→ What this task involves
Write out exactly the lines below that run from the one containing "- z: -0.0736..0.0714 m" through the one containing "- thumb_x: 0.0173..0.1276", both included, with no other lines.

Records excerpted from a collection
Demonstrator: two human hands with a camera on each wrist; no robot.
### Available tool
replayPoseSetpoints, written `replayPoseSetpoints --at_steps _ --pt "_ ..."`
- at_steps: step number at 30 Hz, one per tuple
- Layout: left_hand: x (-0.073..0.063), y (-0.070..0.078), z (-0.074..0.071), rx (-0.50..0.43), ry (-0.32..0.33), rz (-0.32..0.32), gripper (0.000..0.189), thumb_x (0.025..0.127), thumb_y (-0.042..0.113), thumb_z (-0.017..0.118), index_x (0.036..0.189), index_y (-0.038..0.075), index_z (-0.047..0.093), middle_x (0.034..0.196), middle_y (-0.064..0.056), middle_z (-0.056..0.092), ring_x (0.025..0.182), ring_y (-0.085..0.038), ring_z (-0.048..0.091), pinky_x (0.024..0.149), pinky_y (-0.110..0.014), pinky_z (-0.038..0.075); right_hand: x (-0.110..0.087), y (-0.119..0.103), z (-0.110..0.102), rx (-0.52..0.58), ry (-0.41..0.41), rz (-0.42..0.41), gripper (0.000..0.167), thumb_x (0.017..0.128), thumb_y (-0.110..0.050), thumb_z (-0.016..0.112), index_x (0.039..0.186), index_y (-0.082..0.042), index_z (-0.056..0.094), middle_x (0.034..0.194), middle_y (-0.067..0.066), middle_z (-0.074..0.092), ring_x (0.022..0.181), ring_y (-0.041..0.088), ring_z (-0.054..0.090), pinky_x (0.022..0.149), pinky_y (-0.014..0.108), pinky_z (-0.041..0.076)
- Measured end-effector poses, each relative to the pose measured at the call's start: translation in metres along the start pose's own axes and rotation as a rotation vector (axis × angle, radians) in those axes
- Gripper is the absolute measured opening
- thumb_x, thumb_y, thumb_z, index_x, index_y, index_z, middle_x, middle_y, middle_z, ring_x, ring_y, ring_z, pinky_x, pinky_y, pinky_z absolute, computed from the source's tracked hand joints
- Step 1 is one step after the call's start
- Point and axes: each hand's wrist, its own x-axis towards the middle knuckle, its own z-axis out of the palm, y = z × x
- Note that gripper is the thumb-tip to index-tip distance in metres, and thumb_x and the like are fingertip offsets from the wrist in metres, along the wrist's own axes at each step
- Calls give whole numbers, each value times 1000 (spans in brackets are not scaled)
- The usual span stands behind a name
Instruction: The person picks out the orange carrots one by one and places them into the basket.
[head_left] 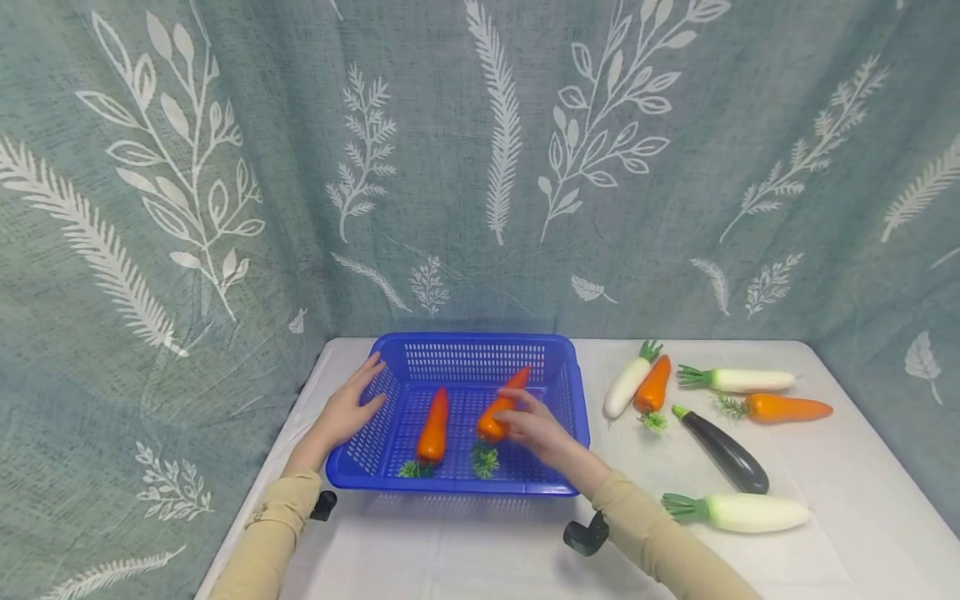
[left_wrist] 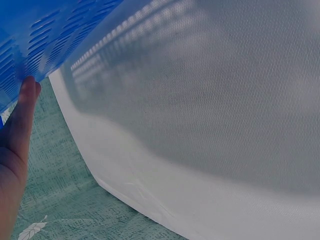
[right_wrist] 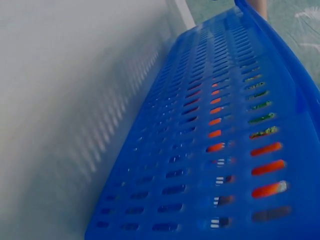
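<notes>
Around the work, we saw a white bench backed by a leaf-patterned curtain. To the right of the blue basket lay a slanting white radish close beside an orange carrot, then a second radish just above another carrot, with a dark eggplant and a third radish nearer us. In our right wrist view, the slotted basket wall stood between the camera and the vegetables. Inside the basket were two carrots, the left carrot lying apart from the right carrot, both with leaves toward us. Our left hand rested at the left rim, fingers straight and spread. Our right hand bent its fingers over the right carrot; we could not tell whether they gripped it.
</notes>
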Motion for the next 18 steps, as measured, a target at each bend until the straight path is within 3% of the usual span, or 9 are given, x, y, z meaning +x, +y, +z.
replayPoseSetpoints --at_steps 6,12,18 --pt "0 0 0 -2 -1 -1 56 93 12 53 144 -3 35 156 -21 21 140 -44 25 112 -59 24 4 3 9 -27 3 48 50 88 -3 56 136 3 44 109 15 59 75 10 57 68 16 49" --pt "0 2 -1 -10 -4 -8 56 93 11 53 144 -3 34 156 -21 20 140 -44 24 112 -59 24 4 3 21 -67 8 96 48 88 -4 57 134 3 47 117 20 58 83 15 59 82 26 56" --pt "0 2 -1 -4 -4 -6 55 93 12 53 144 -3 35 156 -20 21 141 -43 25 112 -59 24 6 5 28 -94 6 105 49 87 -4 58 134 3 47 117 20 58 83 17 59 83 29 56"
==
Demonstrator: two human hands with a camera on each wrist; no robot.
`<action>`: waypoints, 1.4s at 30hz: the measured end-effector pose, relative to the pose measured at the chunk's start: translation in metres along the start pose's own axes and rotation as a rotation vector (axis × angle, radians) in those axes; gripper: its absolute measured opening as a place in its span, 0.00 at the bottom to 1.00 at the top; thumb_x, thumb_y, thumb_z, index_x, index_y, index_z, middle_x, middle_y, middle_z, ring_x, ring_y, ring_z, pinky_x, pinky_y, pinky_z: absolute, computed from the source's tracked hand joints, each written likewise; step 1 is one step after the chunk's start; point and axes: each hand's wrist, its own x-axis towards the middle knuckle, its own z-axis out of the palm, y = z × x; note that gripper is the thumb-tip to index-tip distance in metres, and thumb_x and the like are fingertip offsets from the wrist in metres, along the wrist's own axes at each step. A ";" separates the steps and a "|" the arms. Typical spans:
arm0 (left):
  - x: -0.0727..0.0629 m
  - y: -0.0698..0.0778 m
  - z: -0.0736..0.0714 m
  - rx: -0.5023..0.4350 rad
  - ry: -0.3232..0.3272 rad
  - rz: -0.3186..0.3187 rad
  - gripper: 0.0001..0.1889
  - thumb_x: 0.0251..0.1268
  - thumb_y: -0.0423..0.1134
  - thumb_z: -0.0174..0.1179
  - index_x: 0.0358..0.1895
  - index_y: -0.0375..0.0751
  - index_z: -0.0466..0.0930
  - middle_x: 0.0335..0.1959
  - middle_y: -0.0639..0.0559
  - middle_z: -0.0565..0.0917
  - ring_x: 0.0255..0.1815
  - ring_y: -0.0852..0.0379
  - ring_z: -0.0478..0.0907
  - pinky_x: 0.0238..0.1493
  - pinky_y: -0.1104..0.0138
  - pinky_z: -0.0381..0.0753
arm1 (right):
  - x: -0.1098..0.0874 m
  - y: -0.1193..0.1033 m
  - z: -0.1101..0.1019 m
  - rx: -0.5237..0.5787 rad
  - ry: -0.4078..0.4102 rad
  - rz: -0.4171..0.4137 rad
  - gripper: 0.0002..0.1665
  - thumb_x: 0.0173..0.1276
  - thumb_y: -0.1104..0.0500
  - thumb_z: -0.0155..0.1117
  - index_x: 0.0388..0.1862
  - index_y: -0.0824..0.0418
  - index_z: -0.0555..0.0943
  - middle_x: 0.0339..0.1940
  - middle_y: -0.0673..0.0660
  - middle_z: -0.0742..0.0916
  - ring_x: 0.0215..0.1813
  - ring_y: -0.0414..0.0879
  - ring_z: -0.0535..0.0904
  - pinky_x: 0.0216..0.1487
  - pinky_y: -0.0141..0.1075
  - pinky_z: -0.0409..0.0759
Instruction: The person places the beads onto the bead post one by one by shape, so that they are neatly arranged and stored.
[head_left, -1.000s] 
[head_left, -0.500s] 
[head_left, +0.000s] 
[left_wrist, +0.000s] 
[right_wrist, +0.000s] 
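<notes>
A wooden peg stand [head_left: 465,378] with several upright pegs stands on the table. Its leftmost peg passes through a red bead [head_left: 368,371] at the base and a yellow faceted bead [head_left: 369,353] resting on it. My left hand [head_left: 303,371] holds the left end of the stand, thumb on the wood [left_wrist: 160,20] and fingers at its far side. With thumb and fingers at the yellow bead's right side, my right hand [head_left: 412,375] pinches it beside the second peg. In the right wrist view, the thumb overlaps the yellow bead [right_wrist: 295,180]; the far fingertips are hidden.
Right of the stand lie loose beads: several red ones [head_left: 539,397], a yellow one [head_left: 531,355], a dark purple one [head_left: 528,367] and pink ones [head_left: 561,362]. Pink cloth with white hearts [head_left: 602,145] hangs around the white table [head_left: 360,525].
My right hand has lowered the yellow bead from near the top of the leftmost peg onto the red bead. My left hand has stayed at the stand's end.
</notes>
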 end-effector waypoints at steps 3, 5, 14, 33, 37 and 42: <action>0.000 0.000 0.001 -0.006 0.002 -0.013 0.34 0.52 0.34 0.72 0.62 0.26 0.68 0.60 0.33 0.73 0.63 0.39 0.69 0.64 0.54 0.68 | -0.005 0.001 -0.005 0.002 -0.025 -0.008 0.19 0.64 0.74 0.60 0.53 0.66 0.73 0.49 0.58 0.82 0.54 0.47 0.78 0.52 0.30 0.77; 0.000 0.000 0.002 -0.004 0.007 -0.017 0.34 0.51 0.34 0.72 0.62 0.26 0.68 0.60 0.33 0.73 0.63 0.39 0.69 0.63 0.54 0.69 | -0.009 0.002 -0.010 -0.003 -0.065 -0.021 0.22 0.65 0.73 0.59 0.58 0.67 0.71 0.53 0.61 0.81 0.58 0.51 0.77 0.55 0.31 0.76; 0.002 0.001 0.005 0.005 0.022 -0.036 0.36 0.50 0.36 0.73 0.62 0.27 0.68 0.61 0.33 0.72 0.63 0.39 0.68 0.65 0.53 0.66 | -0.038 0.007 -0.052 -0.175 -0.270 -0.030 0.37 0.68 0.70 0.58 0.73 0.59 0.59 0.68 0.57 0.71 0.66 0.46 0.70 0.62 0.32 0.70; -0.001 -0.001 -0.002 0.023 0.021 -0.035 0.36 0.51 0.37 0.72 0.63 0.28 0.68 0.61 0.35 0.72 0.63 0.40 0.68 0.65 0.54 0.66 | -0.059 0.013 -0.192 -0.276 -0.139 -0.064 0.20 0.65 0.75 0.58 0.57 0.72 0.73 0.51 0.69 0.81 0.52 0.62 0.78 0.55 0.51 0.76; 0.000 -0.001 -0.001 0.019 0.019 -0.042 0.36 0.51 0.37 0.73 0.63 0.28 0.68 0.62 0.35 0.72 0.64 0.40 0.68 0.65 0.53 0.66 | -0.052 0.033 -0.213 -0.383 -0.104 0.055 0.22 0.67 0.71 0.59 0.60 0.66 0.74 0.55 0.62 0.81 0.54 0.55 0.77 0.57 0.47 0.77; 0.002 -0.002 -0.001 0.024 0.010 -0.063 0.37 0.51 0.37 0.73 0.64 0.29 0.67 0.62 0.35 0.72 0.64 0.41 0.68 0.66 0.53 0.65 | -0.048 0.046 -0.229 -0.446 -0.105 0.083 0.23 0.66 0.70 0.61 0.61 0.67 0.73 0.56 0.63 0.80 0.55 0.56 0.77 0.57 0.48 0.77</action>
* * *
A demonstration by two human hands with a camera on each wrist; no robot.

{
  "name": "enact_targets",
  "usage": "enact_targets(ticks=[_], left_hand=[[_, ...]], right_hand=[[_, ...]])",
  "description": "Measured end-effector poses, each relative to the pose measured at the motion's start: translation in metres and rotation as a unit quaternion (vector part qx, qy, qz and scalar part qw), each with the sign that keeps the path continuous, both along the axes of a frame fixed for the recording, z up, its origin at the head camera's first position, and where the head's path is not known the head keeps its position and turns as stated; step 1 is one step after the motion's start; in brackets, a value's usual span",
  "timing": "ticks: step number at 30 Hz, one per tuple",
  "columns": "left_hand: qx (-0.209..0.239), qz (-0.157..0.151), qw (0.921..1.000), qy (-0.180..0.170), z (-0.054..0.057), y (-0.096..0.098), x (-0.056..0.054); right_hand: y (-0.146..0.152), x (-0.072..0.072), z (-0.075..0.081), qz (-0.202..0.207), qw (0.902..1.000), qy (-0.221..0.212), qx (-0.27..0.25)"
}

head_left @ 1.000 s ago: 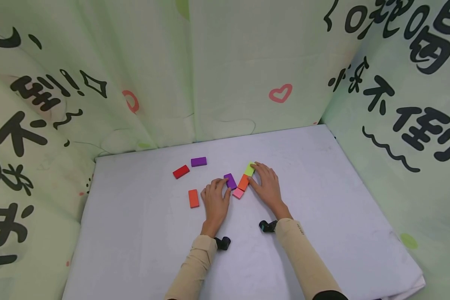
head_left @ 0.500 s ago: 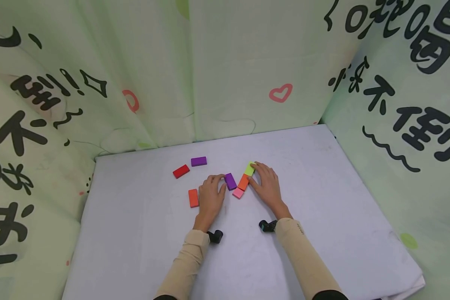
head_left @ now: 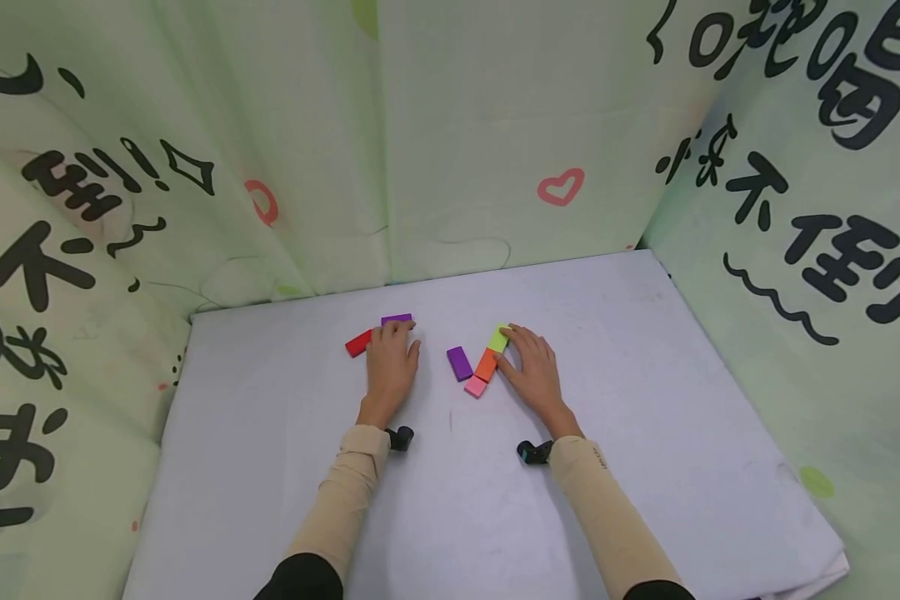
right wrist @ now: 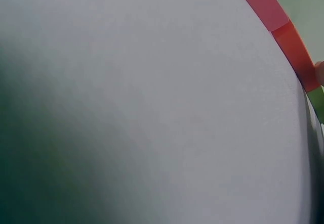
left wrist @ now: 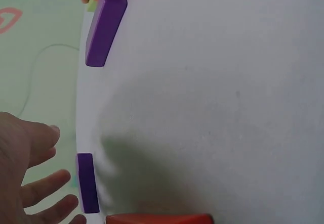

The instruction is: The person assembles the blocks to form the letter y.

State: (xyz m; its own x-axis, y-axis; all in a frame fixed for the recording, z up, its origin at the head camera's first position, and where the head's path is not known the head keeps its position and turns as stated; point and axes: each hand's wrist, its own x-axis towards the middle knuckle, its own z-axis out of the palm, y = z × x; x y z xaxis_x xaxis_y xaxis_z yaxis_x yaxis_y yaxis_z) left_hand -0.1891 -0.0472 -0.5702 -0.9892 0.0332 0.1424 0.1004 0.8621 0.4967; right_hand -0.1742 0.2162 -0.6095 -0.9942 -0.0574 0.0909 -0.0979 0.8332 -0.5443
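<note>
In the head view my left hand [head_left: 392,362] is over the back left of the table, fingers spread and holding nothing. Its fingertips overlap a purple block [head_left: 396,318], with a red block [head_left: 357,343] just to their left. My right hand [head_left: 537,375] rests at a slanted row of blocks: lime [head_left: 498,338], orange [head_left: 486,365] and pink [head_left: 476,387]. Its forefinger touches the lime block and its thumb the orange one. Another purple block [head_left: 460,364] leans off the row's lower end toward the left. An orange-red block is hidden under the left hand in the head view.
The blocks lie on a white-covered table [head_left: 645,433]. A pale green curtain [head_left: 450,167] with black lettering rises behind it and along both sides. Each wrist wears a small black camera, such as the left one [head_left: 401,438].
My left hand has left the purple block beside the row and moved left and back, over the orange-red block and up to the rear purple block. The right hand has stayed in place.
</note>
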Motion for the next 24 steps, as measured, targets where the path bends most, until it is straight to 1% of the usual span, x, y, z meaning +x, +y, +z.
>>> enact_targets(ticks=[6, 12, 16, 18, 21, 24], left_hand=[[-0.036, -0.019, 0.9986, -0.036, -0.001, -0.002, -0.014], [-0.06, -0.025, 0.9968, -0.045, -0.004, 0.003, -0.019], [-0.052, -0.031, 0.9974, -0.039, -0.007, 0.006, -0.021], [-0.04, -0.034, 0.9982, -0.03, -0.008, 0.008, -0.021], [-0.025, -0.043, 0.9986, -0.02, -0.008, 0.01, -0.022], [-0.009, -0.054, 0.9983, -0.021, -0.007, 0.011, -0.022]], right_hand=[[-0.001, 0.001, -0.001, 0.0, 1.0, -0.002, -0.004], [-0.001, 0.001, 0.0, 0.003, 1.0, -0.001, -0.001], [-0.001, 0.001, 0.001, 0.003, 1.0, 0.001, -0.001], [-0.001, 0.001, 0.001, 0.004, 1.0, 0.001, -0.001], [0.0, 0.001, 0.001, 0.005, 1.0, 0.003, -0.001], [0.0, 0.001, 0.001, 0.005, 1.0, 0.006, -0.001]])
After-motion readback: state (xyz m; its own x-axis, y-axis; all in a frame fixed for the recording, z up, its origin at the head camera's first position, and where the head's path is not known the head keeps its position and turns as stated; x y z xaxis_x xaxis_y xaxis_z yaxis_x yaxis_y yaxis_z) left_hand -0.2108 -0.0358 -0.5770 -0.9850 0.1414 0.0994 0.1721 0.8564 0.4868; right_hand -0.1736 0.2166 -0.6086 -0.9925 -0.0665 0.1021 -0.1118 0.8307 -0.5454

→ Expected answer
  - z: -0.0736..0.0714 m
  - rx: -0.5023..0.4350 rad
  - ry: -0.3232..0.3272 rad
  - rz: -0.3186..0.3187 rad
  - gripper: 0.0001..0.1889
  - thumb_x: 0.0251..0.1268
  - thumb_y: -0.0423..0.1134
  - thumb_z: -0.0174..0.1179
  - index_x: 0.0358..0.1895
  - index_y: -0.0375..0.0751
  - index_z: -0.0466..0.0930
  - middle_x: 0.0335..0.1959
  - middle_y: -0.0639..0.0559
  - middle_z: -0.0565..0.0917
  - ring_x: 0.0255..0.1815
  - ring_y: -0.0852..0.0379
  - ring_z: -0.0478..0.0907
  - pinky_x: 0.0238..0.1493
  - pinky_y: -0.1104..0.0138
  - pinky_z: -0.0381..0.0753
arm1 (right):
  - x: -0.1098..0.0874 m
  - y: -0.1193..0.1033 m
  - z: -0.1101..0.1019 m
  - rx: -0.5237..0.5787 rad
  - ry: -0.4078..0.4102 rad
  - rz: -0.4171..0.4137 rad
  - gripper: 0.0002..0.1665
  - thumb_x: 0.0173..0.1276

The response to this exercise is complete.